A l’invitation de l’association, Martine Lafon, artiste plasticienne et conférencière, tentera de répondre à la question « Qui sont les paysagistes ? Que font les artistes ? » en évoquant le Sentier des Lauzes situé au cœur du Parc Naturel Régional des Monts d’Ardèche. Sur ce chemin d’art, traversant la vallée sauvage et merveilleuse de la Drobie, des artistes de renommées internationales ont voulu, dans une démarche culturelle, favoriser la prise de conscience du devenir de la vallée et enrichir, par des apports créatifs et innovants, les scenarii de développement.
Dialogue entre paysagistes et artistes
Ainsi sur un même territoire, dans une montagne autrefois accessible parce que cultivée, Gilles Clément, jardinier-paysagiste et Akio Suzuki, pionnier de l’art sonore ont expérimenté et « exploité » l’abandon des terres et la fermeture des paysages.
Les paysagistes s’intéressent avant tout à l’herbe et au paysage mais aussi à l’architecture qui modèle ce paysage. Il arrive que le paysagiste ait une réflexion très proche de l’artiste qui s’intéresse au paysage. Ils travaillent parfois ensemble. Ils font parfois preuve de corporatisme, refusant de mélanger les genres. Ils sont parfois très éloignés. Tout n’est donc pas forcément possible entre artistes et paysagistes. Mais quand ils recherchent ensemble et séparément un même dénivelé, une draille, un mur de pierres sèches et qu’ils écoutent ce qui ressemble à du silence, ils risquent fort d’être complices.
La conférence aura lieu à la salle polyvalente d’Arpaillargues, le mercredi 23 novembre à 15h. Entrée libre.
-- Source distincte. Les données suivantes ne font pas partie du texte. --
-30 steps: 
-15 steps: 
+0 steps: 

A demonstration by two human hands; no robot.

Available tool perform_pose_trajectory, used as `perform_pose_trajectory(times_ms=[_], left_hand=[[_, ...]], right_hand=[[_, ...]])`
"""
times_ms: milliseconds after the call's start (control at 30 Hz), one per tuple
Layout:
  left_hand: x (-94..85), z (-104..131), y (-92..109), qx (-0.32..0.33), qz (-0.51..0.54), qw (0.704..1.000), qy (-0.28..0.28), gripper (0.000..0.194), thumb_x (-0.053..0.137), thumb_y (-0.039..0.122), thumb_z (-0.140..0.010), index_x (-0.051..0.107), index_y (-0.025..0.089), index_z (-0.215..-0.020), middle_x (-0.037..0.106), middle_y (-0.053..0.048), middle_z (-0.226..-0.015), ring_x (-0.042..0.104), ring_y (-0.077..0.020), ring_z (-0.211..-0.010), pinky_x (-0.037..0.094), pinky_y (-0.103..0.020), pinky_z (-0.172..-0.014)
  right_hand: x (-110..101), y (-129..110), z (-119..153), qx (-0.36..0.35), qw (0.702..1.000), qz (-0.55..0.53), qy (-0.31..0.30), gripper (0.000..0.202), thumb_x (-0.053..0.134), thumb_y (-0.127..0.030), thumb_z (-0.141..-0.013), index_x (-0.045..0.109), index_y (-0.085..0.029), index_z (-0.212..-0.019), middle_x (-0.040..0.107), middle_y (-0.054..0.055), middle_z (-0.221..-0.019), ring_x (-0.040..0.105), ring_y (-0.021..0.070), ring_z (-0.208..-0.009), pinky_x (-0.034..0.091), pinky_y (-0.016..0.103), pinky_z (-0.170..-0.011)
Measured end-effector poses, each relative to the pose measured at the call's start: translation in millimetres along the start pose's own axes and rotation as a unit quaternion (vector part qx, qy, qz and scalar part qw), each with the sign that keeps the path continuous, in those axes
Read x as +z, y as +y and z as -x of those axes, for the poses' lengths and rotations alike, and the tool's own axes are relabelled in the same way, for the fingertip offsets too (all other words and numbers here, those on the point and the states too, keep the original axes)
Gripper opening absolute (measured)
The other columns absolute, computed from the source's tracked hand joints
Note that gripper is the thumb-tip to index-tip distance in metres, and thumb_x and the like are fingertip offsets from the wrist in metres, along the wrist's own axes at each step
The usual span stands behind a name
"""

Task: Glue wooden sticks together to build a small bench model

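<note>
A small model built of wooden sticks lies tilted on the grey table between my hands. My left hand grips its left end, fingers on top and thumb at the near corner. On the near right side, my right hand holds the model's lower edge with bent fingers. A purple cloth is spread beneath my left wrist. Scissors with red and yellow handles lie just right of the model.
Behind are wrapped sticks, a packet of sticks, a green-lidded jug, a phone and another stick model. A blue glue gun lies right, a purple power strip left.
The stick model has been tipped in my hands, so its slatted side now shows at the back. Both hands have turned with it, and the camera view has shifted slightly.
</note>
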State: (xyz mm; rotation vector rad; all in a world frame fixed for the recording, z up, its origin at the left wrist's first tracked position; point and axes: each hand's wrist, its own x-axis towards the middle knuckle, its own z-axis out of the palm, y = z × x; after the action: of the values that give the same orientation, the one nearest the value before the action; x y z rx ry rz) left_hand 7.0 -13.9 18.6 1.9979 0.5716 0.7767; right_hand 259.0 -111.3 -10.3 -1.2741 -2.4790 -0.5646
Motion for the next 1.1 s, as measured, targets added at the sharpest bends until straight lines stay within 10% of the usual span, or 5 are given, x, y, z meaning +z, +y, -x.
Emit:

Rendez-vous : 15 h à la salle polyvalente d’Arpaillargues
Sentiers, balades, découvertes, séduisent bon nombre de zébriniens mais aussi certains amateurs d’art et de paysages. C’est ainsi que plus de trente personnes ont suivi Martine Lafon dans une visite virtuelle du Sentier des lauzes, un chemin d’art en paysage dans la vallée de la Drobie, dans les monts d’Ardèche, un sentier qui s’adresse aux amateurs de randonnées, d’art ou simplement de nature.
La conférencière
Martine Lafon, que certains connaissent bien pour avoir suivi la visite de Saint-Remy-de-Provence en 2021 et d’être aller voir son atelier à Barbentane, est artiste et conférencière. C’est elle aussi qui nous a fait découvrir l’inoubliable Hôtel d’Agar à Cavaillon. Elle connait bien le sentier des lauzes pour être restée en résidence à Jaujac, à proximité de Saint-Mélany et de Joyeuse dans le Parc Naturel Régional des Monts d’Ardèche. Elle a choisi de centrer sa conférence sur 4 artistes du parcours qui compte une dizaine d’œuvres d’artistes différents : Domingo Cisneros, Gilles Clément, Akio Suzuki et Giuseppe Penone.
Le projet
Initié par l’Association « Sur le sentier des lauzes » et le Parc Naturel Régional des Monts d’Ardèche, ce « circuit de randonnée rythmé par des installations d’artistes incarne un projet associatif de développement local porté par des habitants de la vallée de la Drobie… pour redonner vie et sens aux ponts, grangettes, terrasses, chapelle, moulin, éléments d’un patrimoine rural à l’abandon. Artistes, concepteurs, créateurs sont invités à porter un regard neuf sur ce paysage de façon à éclairer les futurs possibles de ce territoire, de cette vallée culturelle. »
Le parcours
Long de 15 km, le sentier peut être parcouru en 5 à 6 heures mais on peut aussi le fractionner en plusieurs étapes comme nous l’avons fait cet été (en raison de la chaleur). Il part de Saint-Mélany et grimpe plus ou moins doucement jusqu’à la chapelle Saint-Régis, se poursuit jusqu’au hameau de Dompnac. Il redescend en une boucle jusqu’au point de départ (voir carte). Le village de Saint-Mélany se trouve à 90-100 km d’Arpaillargues-Aureilhac, il faut presque 2 heures pour y arriver.
Les artistes
Domingo Cisneros : Parole de lauzes
C’est le premier artiste qui a été invité à réaliser une installation en 2001 sur le sentier. La commande consistait en une intervention pérenne, fixe, faite avec des matériaux locaux, traduisant la volonté de réinventer la vie dans la vallée et pour créer un signal le long du sentier.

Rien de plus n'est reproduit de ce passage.